__Instructions for the task__
Please repeat each line below exactly, with no images in the copy.

__Supplied material__
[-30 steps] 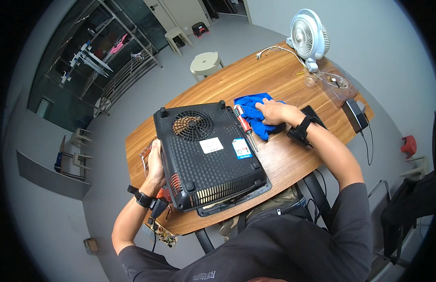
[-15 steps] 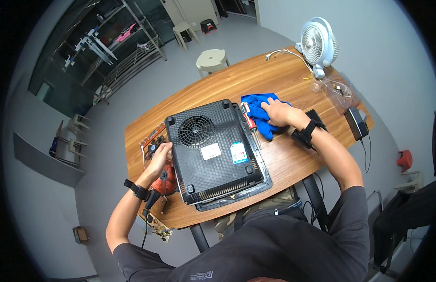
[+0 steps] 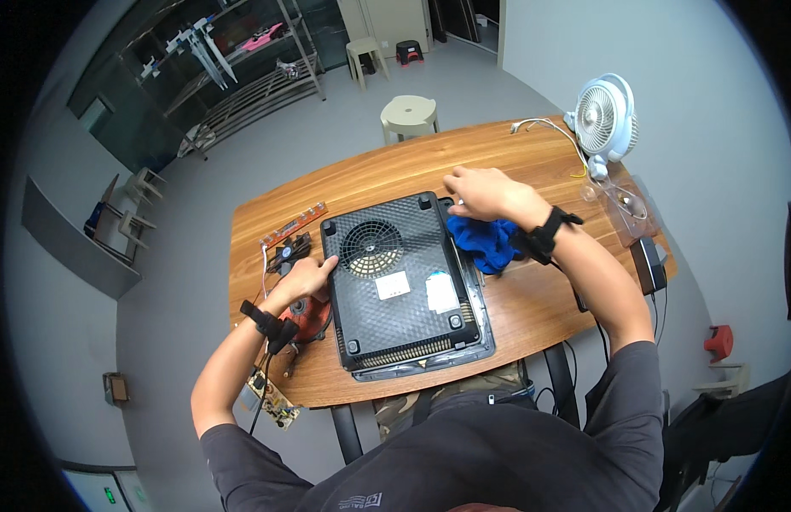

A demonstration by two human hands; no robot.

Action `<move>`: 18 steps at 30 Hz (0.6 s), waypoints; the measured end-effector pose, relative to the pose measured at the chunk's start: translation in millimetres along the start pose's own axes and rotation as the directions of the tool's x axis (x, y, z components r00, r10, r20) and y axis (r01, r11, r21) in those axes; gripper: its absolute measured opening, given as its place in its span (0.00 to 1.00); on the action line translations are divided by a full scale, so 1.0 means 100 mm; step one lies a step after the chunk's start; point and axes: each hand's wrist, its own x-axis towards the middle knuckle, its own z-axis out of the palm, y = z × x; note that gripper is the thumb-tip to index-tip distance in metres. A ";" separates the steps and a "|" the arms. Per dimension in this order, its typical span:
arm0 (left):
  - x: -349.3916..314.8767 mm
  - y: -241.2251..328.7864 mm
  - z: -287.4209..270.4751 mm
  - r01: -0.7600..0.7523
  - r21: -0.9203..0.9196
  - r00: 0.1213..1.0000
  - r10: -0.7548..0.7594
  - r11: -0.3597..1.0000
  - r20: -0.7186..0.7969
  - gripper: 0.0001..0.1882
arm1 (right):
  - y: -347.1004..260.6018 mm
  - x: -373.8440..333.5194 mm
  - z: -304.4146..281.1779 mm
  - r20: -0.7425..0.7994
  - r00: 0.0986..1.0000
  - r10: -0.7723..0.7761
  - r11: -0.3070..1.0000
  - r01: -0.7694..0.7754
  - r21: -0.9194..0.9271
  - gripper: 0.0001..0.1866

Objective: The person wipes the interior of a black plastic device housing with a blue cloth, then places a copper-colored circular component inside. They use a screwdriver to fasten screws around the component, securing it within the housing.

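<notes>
Tan circuit board (image 3: 278,408) is lying to the near left of the black plastic housing (image 3: 412,316). Orange-red strip (image 3: 295,224) and small black fan (image 3: 290,253) are lying left of its far part; a reddish round part (image 3: 308,319) is sitting just beside its left side. Through the head camera, I am seeing my left hand (image 3: 306,280) resting at the housing's left edge, thumb touching it; I cannot tell whether the hidden fingers are gripping. The housing is lying grille-up on a dark-framed panel (image 3: 423,366). Blue cloth (image 3: 485,246) is lying bunched beside its right side. My right hand (image 3: 489,192) is reaching over the cloth's far edge, fingers partly curling; I cannot tell whether they are grasping anything. White fan (image 3: 602,119) is standing well apart, far right of the housing.
</notes>
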 end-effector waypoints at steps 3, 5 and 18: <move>0.21 -0.13 0.00 0.019 0.106 1.000 -0.020 0.994 0.012 0.39 | -0.15 0.33 0.20 -0.001 0.996 -0.088 0.996 0.088 0.012 0.25; 0.18 0.02 -0.05 -0.010 0.173 1.000 0.012 0.985 -0.010 0.40 | -0.12 0.48 0.36 0.001 0.993 -0.114 0.993 0.114 -0.006 0.25; 0.49 0.01 -0.27 -0.414 0.428 0.741 0.570 0.804 -0.355 0.22 | 0.11 0.79 0.74 -0.177 0.981 -0.078 0.974 0.113 0.196 0.20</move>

__Worked solution__
[-30 steps] 
[-15 steps] 
[+0 steps] 

A demonstration by two human hands; no robot.

Action `<move>`: 18 steps at 30 Hz (0.6 s), waypoints; the measured end-effector pose, relative to the pose measured at the chunk's start: translation in millimetres along the start pose's own axes and rotation as the directions of the tool's x axis (x, y, z components r00, r10, r20) and y axis (r01, r11, r21) in those axes; gripper: its absolute measured opening, given as its place in its span (0.00 to 1.00); on the action line translations are divided by a full scale, so 1.0 means 100 mm; step one lies a step after the chunk's start; point and axes: each hand's wrist, its own x-axis towards the middle knuckle, its own z-axis out of the palm, y = z × x; note that gripper is the thumb-tip to index-tip distance in metres. A ";" separates the steps and a "|" the arms. Per dimension in this order, its typical span:
arm0 (left):
  - x: -349.3916..314.8767 mm
  - y: -241.2251..328.7864 mm
  - z: -287.4209..270.4751 mm
  - r01: -0.7600..0.7523
  - r21: -0.9203..0.9196
  - r00: 0.1213..1.0000
  - r10: -0.7548..0.7594
  - r11: -0.3597..1.0000
  - r20: -0.7186..0.7969
  - gripper: 0.0001..0.1882
arm1 (right):
  - y: -347.1004..260.6018 mm
  - x: -373.8440..333.5194 mm
  - z: -304.4146..281.1779 mm
  - r20: -0.7425..0.7994
  - r00: 0.0986..1.0000
  - r10: -0.7723..0.7761
  - r11: -0.3070..1.0000
  - r01: -0.7694..0.7754
  - r21: -0.9194..0.9271
  - gripper: 0.0001..0.1866

Objective: The person wipes the interior of a black plastic device housing with a blue cloth, then places a copper-colored circular component inside. They use a screwdriver to fasten screws around the component, securing it within the housing.

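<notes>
Tan circuit board (image 3: 278,408) is lying to the near left of the black plastic housing (image 3: 412,316). Orange-red strip (image 3: 295,224) and small black fan (image 3: 290,253) are lying left of its far part; a reddish round part (image 3: 308,319) is sitting just beside its left side. Through the head camera, I am seeing my left hand (image 3: 306,280) resting at the housing's left edge, thumb touching it; I cannot tell whether the hidden fingers are gripping. The housing is lying grille-up on a dark-framed panel (image 3: 423,366). Blue cloth (image 3: 485,246) is lying bunched beside its right side. My right hand (image 3: 489,192) is reaching over the cloth's far edge, fingers partly curling; I cannot tell whether they are grasping anything. White fan (image 3: 602,119) is standing well apart, far right of the housing.
</notes>
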 end-effector waypoints at steps 3, 5 and 18: <move>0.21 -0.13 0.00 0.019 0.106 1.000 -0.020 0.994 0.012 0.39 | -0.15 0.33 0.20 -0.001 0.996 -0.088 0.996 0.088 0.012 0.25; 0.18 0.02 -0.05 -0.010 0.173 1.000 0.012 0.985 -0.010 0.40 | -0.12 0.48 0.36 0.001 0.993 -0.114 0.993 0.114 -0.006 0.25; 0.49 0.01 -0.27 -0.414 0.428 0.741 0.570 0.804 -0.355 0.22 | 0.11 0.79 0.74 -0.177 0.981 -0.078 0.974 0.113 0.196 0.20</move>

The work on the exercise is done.